Exclude the pictures, and otherwise reproduce the data in full.

━━━━━━━━━━━━━━━━━━━━━━━━━━━━━━

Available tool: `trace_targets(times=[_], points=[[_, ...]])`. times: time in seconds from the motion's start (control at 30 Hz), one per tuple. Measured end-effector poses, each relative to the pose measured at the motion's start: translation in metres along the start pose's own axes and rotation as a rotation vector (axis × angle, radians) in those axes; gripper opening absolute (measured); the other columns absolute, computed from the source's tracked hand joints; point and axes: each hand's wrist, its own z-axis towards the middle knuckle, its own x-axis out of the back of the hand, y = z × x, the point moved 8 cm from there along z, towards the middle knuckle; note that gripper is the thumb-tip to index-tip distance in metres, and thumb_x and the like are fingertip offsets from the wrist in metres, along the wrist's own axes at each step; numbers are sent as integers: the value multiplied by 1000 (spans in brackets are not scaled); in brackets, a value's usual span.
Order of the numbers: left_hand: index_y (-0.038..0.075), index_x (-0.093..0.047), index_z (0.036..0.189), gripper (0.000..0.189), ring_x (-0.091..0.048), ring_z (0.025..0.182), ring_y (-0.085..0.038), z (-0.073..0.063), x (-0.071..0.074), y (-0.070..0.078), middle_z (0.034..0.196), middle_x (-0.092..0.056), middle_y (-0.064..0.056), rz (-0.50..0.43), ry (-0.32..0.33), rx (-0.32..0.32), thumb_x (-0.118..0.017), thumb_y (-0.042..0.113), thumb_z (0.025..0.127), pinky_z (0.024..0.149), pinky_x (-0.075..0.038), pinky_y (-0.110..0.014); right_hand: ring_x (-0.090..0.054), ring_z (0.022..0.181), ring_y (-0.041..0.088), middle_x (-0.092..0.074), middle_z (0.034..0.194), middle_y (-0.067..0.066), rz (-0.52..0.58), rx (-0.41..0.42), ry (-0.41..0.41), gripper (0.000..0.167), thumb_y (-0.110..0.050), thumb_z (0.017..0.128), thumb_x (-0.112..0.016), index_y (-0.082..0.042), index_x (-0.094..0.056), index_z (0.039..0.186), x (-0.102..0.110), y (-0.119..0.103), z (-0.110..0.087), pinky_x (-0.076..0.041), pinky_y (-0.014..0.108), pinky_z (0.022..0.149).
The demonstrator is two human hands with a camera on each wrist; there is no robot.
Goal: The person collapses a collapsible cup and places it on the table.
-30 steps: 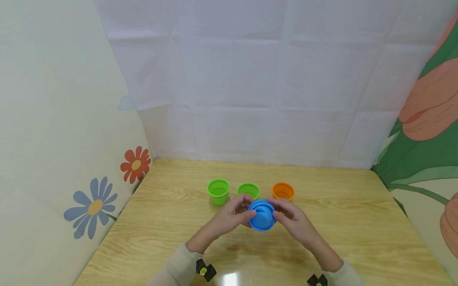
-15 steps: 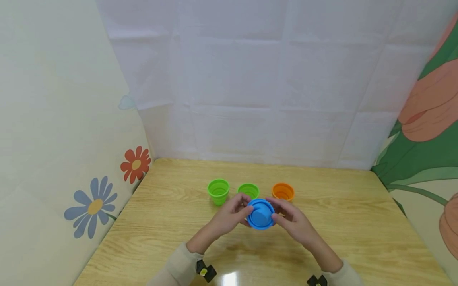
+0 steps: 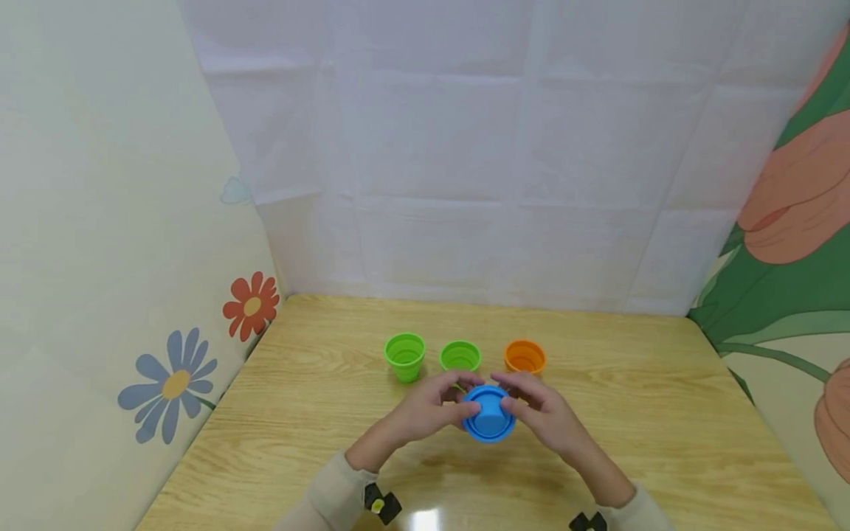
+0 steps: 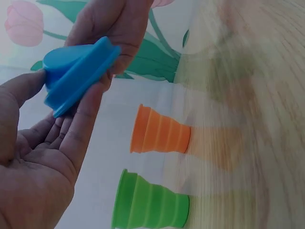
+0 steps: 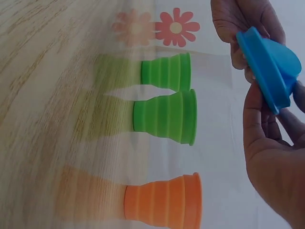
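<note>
Between both hands, raised over the table, is a blue collapsible cup (image 3: 489,420), folded nearly flat with its centre bulging out. My left hand (image 3: 432,405) pinches its left side, thumb on the bulging face and fingers behind. On the opposite side my right hand (image 3: 547,413) pinches it the same way. The left wrist view shows the blue cup (image 4: 76,71) tilted, its rim edge towards the fingers. Just beyond the hands, two green collapsible cups, the left one (image 3: 405,357) and the middle one (image 3: 460,355), stand upright and extended. To their right stands an orange collapsible cup (image 3: 524,356).
The wood-grain table (image 3: 319,346) runs back to a white cloth backdrop (image 3: 425,147). Flower-printed panels flank it, the left panel (image 3: 133,221) and the right panel (image 3: 790,295). A bright light reflection lies near the table's front.
The blue cup has come slightly lower and nearer, and both thumbs have shifted inward onto its raised centre. The green and orange cups stay in place.
</note>
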Motion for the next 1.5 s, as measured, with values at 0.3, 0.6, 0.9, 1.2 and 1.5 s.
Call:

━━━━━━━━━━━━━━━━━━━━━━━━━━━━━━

REPLY TO THE EXERCISE:
Available tool: `trace_targets(times=[_], points=[[_, ...]])`. times: time in seconds from the motion's start (control at 30 Hz), one per tuple. Measured end-effector poses, each relative to the pose measured at the motion's start: translation in metres along the start pose's own axes and rotation as a rotation vector (axis × angle, radians) in those axes; gripper opening absolute (measured); the other columns absolute, computed from the source's tracked hand joints; point and axes: each hand's wrist, its own z-axis towards the middle knuckle, its own x-axis out of the back of the hand, y = z × x, the point moved 8 cm from there along z, towards the middle knuckle; note that gripper is the thumb-tip to index-tip distance in metres, and thumb_x and the like are fingertip offsets from the wrist in metres, along the wrist's own axes at each step; numbers are sent as integers: the value multiplied by 1000 (spans in brackets are not scaled); in brackets, a value's usual span.
Order of the numbers: left_hand: index_y (-0.038..0.075), index_x (-0.093..0.047), index_z (0.036..0.189), gripper (0.000..0.189), ring_x (-0.091..0.048), ring_z (0.025..0.182), ring_y (-0.085..0.038), z (-0.073..0.063), x (-0.071..0.074), y (-0.070..0.078), middle_z (0.034..0.196), middle_x (-0.092..0.056), middle_y (-0.064..0.056), rz (-0.50..0.43), ry (-0.32..0.33), rx (-0.32..0.32), thumb_x (-0.118..0.017), thumb_y (-0.042..0.113), thumb_z (0.025..0.127), pinky_z (0.024..0.149), pinky_x (-0.075..0.038), pinky_y (-0.110..0.014); right_hand: ring_x (-0.090..0.054), ring_z (0.022..0.181), ring_y (-0.041..0.088), middle_x (-0.092..0.074), middle_z (0.034..0.194), middle_y (-0.067..0.066), rz (-0.52..0.58), rx (-0.41..0.42), ry (-0.41..0.41), gripper (0.000..0.167), thumb_y (-0.110..0.050), thumb_z (0.017..0.128), thumb_x (-0.112..0.016), index_y (-0.082..0.042), index_x (-0.094..0.056), index_z (0.039..0.186), x (-0.102..0.110), y (-0.119..0.103), z (-0.110..0.087), pinky_x (-0.076..0.041), pinky_y (-0.014..0.108), pinky_z (0.022..0.149).
The demonstrator is two human hands with a camera on each wrist; there is no robot.
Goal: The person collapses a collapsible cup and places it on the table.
-30 steps: 
-15 steps: 
+0 steps: 
+0 steps: 
+0 steps: 
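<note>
Between both hands, raised over the table, is a blue collapsible cup (image 3: 489,420), folded nearly flat with its centre bulging out. My left hand (image 3: 432,405) pinches its left side, thumb on the bulging face and fingers behind. On the opposite side my right hand (image 3: 547,413) pinches it the same way. The left wrist view shows the blue cup (image 4: 76,71) tilted, its rim edge towards the fingers. Just beyond the hands, two green collapsible cups, the left one (image 3: 405,357) and the middle one (image 3: 460,355), stand upright and extended. To their right stands an orange collapsible cup (image 3: 524,356).
The wood-grain table (image 3: 319,346) runs back to a white cloth backdrop (image 3: 425,147). Flower-printed panels flank it, the left panel (image 3: 133,221) and the right panel (image 3: 790,295). A bright light reflection lies near the table's front.
The blue cup has come slightly lower and nearer, and both thumbs have shifted inward onto its raised centre. The green and orange cups stay in place.
</note>
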Motion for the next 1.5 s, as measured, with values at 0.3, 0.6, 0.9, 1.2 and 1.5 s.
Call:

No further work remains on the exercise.